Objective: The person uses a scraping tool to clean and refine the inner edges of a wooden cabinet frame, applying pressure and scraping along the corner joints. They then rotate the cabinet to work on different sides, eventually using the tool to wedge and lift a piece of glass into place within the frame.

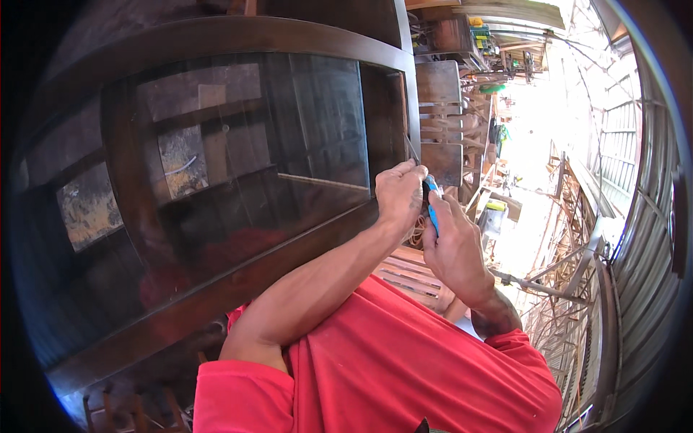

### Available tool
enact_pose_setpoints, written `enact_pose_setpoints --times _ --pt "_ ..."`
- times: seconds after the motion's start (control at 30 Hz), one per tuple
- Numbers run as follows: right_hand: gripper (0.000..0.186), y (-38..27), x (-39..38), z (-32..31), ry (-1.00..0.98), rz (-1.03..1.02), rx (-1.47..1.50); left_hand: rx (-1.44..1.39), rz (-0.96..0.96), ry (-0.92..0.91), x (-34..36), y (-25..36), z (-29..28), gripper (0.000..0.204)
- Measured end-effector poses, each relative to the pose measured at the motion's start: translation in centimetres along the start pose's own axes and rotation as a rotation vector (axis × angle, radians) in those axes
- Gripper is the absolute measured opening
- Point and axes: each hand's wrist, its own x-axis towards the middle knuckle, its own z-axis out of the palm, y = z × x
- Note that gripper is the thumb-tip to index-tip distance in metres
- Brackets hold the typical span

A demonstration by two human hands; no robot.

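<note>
A dark brown wooden frame (195, 296) holds a large reflective pane of glass (310, 130) on my left. At the frame's right end my left hand (401, 191) is closed, its knuckles up and its fingertips hidden. A thin metal strip or blade (413, 149) sticks out just beyond those fingers, along the frame's inner edge. Close beside it, my right hand (456, 242) grips a blue-handled hand tool (432, 206), its handle pointing up toward the left hand. Whether the thin metal piece belongs to that tool I cannot tell.
Beyond the frame's right end stand stacked wooden chair parts (440, 115). A slatted wooden piece (411, 278) lies below my hands. Farther right are wooden scraps, a metal framework (570, 263) and a corrugated metal wall (657, 209).
</note>
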Motion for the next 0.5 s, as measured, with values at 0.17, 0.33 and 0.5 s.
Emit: enact_pose_setpoints --times 0.17,0.33,0.5 --pt "0.048 -0.1 -0.6 0.2 -0.051 0.016 -0.043 0.027 -0.014 0.015 -0.4 0.2 -0.2 0.012" --pt "0.046 -0.1 -1.1 -0.9 -0.13 0.011 -0.05 0.168 -0.09 0.019 -1.0 0.5 -0.4 0.015" --pt "0.041 -0.2 -1.3 -1.6 -0.173 0.013 -0.029 0.224 -0.123 0.045 -0.9 -0.2 -0.6 0.017"
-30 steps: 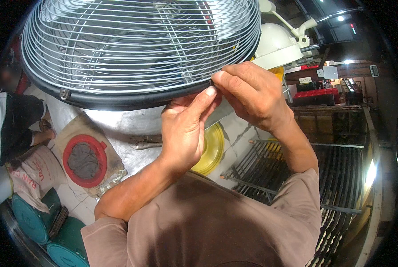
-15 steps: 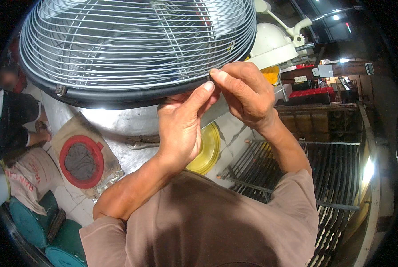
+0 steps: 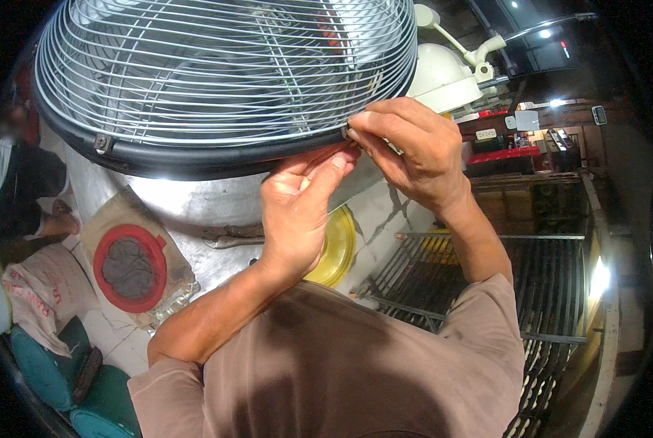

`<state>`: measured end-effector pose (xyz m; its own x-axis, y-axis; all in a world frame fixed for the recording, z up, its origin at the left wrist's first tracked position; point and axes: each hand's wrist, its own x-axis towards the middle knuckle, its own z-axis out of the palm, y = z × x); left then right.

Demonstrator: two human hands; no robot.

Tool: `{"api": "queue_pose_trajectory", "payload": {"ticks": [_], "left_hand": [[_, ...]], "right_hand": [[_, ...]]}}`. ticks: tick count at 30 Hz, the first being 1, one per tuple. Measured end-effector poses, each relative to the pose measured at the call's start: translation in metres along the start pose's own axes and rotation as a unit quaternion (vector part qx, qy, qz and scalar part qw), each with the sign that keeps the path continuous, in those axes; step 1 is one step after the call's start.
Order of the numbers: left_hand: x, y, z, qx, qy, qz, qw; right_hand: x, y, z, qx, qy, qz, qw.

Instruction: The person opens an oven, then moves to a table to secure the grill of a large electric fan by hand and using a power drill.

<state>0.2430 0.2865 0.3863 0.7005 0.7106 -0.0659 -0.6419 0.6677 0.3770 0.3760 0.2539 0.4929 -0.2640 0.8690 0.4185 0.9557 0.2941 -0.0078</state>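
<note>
A large wire fan guard with a thick black rim fills the upper left. At the right part of its near rim both my hands work close together. My left hand is closed under the rim, its thumb against its bent fingers; what these hold, if anything, is hidden. Thumb and forefinger of my right hand pinch at the rim's edge, on something too small to make out. A small metal clip sits farther left on the same rim.
Below the guard is a shiny metal surface. Lower left are a red ring with grey cloth inside, a sack and teal containers. A yellow round lid and a black slatted rack lie right. Another person is far left.
My right hand has shifted slightly right and down along the rim, its fingers bunched closer at the edge. My left thumb has dropped a little. The guard appears tilted slightly differently.
</note>
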Motion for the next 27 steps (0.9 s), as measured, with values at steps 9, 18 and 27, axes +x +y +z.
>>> {"api": "queue_pose_trajectory", "payload": {"ticks": [9,18,27], "left_hand": [[0.002,0.002,-0.002,-0.043,0.005,-0.043,0.998],[0.003,-0.001,0.0,-0.092,0.027,-0.052,0.994],[0.004,-0.001,-0.001,-0.086,-0.001,-0.03,0.996]], "right_hand": [[-0.003,0.003,0.006,-0.049,0.014,-0.07,0.996],[-0.012,0.0,0.017,-0.063,0.04,-0.044,0.996],[0.004,-0.007,0.001,-0.067,-0.021,-0.032,0.997]]}}
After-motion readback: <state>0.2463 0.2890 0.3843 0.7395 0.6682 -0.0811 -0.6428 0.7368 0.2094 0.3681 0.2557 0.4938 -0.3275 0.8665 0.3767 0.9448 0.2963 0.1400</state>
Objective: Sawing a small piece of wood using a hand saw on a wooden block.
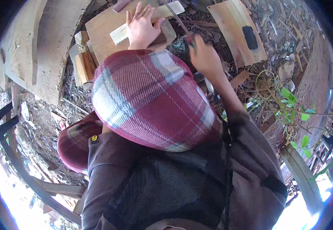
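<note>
My left hand (142, 30) lies with fingers spread on a pale wooden strip (119, 34), pressing it against a broad brown board (103, 27). The strip runs aslant, its far end reaching up to the right. In my closed right hand (206, 57) is the red and dark handle of what looks like a handsaw (178, 21). Its long, narrow metal blade is seen nearly edge-on and crosses the strip near the far end. I cannot tell whether the blade touches the wood. My knee, in red plaid cloth (147, 96), hides part of the board's near side.
Wood blocks (85, 63) stand left of the board, beside large planks (53, 46). A wooden panel with a dark oval patch (250, 37) lies at the upper right. Scraps litter the ground. A leafy plant (289, 97) grows at the right, near a big timber (312, 76).
</note>
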The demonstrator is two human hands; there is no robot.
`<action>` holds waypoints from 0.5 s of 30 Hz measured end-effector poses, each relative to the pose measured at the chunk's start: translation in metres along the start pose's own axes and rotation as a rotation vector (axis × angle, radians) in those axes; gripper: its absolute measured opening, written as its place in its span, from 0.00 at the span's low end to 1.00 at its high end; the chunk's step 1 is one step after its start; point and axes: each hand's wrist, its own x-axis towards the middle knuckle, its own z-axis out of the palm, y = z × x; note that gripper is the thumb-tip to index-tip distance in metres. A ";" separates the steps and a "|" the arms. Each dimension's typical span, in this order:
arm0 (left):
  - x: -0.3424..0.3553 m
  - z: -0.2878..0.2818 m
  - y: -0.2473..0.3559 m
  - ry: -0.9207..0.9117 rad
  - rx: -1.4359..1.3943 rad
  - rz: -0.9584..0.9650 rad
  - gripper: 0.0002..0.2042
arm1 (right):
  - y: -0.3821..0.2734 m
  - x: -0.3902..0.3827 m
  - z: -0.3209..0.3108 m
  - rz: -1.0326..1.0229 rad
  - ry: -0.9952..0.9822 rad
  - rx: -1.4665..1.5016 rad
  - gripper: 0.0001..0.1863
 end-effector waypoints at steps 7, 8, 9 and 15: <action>0.008 -0.033 0.010 -0.072 -0.078 -0.041 0.25 | -0.018 0.008 -0.005 -0.032 0.038 -0.069 0.17; 0.010 -0.030 0.008 -0.060 -0.062 -0.028 0.25 | -0.023 0.032 -0.001 -0.081 0.063 -0.068 0.17; 0.009 -0.023 0.002 -0.048 -0.036 0.007 0.25 | -0.028 0.053 0.002 -0.135 0.090 -0.069 0.17; 0.002 -0.008 0.006 0.001 -0.003 -0.030 0.23 | -0.019 0.037 0.011 -0.048 0.053 -0.066 0.18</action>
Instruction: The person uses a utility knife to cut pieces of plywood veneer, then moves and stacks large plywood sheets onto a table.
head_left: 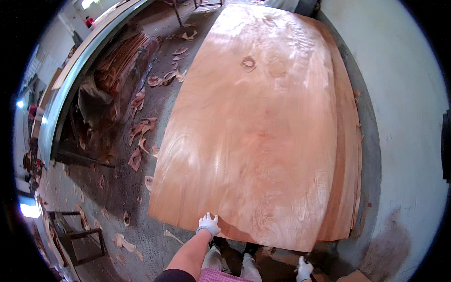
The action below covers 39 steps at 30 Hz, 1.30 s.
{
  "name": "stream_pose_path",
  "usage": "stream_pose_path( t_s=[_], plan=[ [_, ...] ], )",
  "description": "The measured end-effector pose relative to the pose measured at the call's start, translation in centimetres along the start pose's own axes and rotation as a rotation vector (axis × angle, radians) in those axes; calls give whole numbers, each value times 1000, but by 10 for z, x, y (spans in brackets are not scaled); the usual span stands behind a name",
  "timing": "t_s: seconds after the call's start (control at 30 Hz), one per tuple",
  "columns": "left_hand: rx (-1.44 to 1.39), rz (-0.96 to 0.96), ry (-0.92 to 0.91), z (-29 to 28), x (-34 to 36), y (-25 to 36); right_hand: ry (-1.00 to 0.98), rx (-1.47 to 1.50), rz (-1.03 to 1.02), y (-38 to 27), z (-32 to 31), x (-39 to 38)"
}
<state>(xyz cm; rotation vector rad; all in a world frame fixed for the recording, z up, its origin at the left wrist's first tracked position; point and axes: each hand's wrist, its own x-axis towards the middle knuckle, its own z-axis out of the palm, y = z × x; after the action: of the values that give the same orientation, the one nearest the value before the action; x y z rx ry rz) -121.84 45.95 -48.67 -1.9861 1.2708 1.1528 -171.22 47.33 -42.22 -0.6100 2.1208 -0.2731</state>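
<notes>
A large, thin sheet of wood veneer lies on top of a stack before me, with knots and wavy grain showing toward its far end. My left hand, in a white glove, rests with fingers spread on the sheet's near edge, left of the middle. Just off the near right corner is my right hand, also white-gloved and apart from the sheet. Its fingers look curled, with a small dark shape by them that I cannot make out. More veneer sheets stick out along the right side under the top one.
A pale wall runs along the right. To the left stands a long metal-edged table with bundled veneer beneath it. Curled scraps litter the grey floor. A dark metal frame stands at lower left.
</notes>
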Motion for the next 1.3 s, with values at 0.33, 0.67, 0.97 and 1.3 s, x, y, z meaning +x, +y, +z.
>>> stream_pose_path(
  t_s=[0.33, 0.67, 0.97, 1.3],
  plan=[
    [-22, 7, -126, -27, -10, 4, 814, -328, -138, 9, -224, 22],
    [-627, -96, 471, 38, -51, -27, 283, -135, -431, -90, -161, -66],
    [-1234, 1, 176, 54, -186, -33, -340, 271, -189, -164, 75, -186],
    [-1801, -34, -97, -63, -352, -82, -942, -557, -801, -208, 173, -340]
  ],
)
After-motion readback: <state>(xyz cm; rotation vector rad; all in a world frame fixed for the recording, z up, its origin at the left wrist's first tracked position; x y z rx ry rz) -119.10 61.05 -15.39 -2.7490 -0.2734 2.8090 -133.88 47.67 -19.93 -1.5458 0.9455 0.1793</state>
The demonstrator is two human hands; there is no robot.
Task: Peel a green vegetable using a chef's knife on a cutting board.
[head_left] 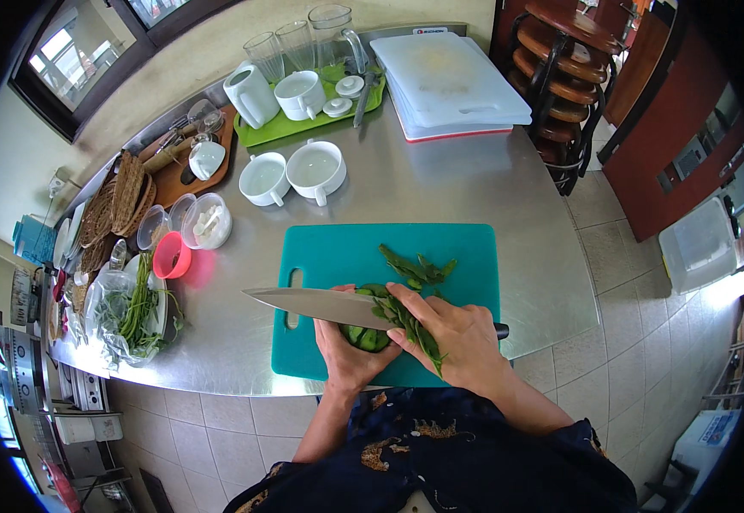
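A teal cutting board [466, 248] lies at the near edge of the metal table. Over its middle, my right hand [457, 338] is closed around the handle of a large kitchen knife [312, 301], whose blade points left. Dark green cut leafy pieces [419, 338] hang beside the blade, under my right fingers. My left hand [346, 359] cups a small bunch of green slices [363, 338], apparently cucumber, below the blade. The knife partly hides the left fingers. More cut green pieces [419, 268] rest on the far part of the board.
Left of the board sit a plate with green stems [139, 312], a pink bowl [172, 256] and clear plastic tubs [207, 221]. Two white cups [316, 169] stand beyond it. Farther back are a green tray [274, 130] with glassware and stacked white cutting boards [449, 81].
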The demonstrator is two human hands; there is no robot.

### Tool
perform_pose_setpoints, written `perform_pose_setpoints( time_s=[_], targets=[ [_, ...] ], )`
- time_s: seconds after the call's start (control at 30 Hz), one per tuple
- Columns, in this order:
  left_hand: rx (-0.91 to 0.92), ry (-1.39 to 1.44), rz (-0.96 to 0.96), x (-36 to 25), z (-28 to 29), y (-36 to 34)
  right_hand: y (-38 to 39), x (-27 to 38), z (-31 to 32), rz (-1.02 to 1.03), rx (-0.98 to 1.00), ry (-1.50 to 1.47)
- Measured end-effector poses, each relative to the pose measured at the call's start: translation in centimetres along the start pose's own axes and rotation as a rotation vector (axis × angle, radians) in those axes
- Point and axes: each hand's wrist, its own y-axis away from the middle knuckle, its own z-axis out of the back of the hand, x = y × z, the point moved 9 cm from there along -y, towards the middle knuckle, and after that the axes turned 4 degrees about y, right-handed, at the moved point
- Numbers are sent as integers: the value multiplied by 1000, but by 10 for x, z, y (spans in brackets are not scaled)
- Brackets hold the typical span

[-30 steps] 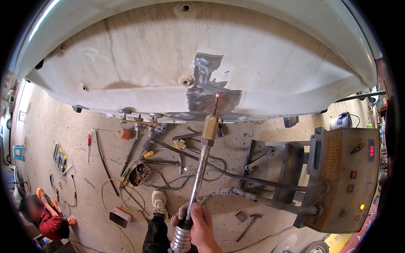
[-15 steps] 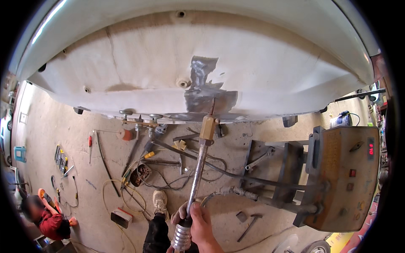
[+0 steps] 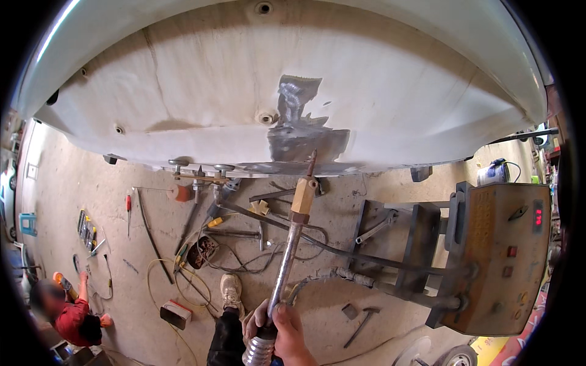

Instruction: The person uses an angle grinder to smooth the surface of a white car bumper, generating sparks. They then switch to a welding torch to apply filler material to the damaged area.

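Note:
Both of my hands grip a metal dent puller (image 3: 287, 256) at the bottom centre. Its long silver shaft points away from me and ends in a brass-coloured hex block and a thin pointed tip. My left hand (image 3: 254, 323), in a greyish glove, is closed around the left side of the shaft. On the other side, my bare right hand (image 3: 289, 329) is closed with its thumb along the shaft. A ribbed metal weight (image 3: 257, 352) sits just below them. The tip overlaps a sanded bare-metal patch (image 3: 305, 143) on a white vehicle panel (image 3: 207, 79); whether it touches, I cannot tell.
A welder box (image 3: 497, 262) with thick cables stands on the right beside a dark metal frame (image 3: 397, 244). Clamps (image 3: 200, 174) hang at the panel's lower edge. A hammer (image 3: 361, 327), cords and other tools lie on the floor. Another person in red (image 3: 76, 320) crouches at lower left.
The puller's tip has shifted slightly right and downward in the picture, while my hands have moved a little left and down. The person at lower left has reached an arm out.

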Motion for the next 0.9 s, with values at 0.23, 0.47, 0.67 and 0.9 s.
perform_pose_setpoints(
  time_s=[0.23, 0.47, 0.67, 0.9],
  targets=[
    [22, -18, 10, -1, -2, -2, -5, 9, -1, 50, 32, 21],
    [34, -26, 19, -1, -3, -2, -9, 16, 1, 18, -88, 109],
    [38, -29, 23, 0, -4, -3, -12, 18, 0, -2, -34, 86],
    [40, -29, 21, 1, -6, -2, -18, 27, 0, -13, -65, -3]
  ],
)
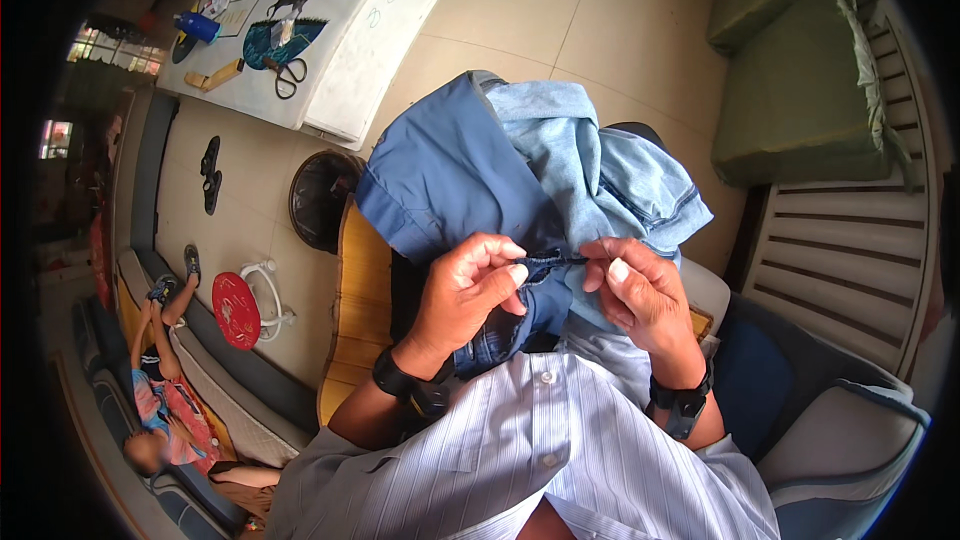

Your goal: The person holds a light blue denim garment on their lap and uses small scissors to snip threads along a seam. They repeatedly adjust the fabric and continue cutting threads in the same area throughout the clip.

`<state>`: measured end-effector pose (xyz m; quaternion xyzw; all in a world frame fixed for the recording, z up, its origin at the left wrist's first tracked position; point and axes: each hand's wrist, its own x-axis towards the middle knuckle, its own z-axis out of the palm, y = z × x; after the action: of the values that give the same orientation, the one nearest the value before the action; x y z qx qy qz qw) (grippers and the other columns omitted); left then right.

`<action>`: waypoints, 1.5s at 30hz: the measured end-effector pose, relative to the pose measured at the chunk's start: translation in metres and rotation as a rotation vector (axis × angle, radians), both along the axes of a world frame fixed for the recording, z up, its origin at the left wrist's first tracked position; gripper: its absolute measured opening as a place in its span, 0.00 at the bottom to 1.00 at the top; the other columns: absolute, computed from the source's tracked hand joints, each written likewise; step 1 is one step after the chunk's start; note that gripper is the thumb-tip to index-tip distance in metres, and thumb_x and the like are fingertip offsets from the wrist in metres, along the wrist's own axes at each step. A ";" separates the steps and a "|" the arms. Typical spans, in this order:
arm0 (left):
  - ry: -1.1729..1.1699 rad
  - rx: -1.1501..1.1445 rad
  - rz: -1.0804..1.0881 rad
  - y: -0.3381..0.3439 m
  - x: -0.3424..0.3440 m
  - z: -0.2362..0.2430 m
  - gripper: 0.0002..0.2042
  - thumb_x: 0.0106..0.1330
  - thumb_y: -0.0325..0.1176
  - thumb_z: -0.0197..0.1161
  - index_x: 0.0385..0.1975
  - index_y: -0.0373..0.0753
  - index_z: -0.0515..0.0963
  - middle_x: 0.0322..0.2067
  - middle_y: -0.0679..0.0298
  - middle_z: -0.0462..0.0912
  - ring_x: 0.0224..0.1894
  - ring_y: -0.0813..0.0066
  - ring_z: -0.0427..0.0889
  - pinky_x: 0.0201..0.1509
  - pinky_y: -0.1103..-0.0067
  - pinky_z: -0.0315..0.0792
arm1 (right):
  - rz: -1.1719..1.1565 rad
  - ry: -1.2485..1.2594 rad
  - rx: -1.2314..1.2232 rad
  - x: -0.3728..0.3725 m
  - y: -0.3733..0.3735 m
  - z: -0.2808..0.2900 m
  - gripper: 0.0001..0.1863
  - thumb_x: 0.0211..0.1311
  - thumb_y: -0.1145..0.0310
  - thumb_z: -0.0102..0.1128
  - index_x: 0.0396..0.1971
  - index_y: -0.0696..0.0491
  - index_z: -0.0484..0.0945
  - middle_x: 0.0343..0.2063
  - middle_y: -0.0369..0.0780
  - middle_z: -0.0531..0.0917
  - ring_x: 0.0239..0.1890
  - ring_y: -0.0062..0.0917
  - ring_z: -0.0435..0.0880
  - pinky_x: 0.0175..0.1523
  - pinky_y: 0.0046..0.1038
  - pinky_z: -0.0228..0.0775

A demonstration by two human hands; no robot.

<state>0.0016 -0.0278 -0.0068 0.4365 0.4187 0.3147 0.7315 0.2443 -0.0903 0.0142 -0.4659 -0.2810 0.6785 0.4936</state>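
Strip (545,263): dark denim, drawn out between both hands at the near side of the blue cloth (450,170); whether joined to it, I cannot tell.
Left hand (468,288): thumb and fingers pinched together on the strip's left part.
Right hand (645,295): fingers pinched on its right end, seemingly keeping it taut.
Light denim (550,125): bunched right of the blue cloth, probably leaving both hands free.
Scissors (281,71): on the worktop (345,90), beyond and left of the blue cloth.

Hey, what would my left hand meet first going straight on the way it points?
Your left hand would likely first meet the dark denim edge it's pinching; depth beyond is unclear.
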 end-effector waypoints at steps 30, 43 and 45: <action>-0.010 0.024 0.017 -0.013 -0.017 -0.011 0.08 0.77 0.29 0.60 0.44 0.29 0.77 0.42 0.58 0.82 0.36 0.73 0.87 0.45 0.76 0.81 | 0.173 0.427 -0.517 -0.044 0.000 0.028 0.13 0.79 0.60 0.59 0.48 0.56 0.81 0.30 0.33 0.79 0.16 0.09 0.62 0.20 0.17 0.52; 0.020 0.064 0.048 -0.015 -0.013 -0.007 0.10 0.77 0.31 0.61 0.47 0.29 0.76 0.36 0.62 0.83 0.36 0.76 0.85 0.46 0.78 0.79 | 0.129 0.391 -0.557 -0.050 0.005 0.035 0.13 0.81 0.62 0.55 0.48 0.57 0.80 0.30 0.32 0.79 0.18 0.09 0.62 0.21 0.17 0.49; 0.030 0.080 0.051 -0.015 -0.013 -0.007 0.10 0.77 0.31 0.61 0.47 0.29 0.76 0.36 0.62 0.83 0.36 0.77 0.85 0.46 0.78 0.79 | 0.133 0.384 -0.569 -0.050 0.005 0.034 0.14 0.81 0.61 0.56 0.47 0.57 0.80 0.30 0.33 0.79 0.16 0.09 0.61 0.20 0.17 0.52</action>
<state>-0.0115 -0.0433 -0.0140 0.4593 0.4274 0.3432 0.6990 0.1942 -0.0852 0.0479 -0.4294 -0.0126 0.8356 0.3423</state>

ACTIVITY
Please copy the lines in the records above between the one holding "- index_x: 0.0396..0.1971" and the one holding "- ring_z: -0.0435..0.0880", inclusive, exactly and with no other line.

RESULT OF THIS EXERCISE
  - index_x: 0.0396..0.1971
  - index_y: -0.0696..0.0491
  - index_z: -0.0484..0.0945
  - middle_x: 0.0343..0.2063
  - middle_y: -0.0369..0.0780
  - middle_z: -0.0531..0.0917
  - ring_x: 0.0239..0.1890
  - ring_y: -0.0062..0.0917
  - ring_z: -0.0435..0.0880

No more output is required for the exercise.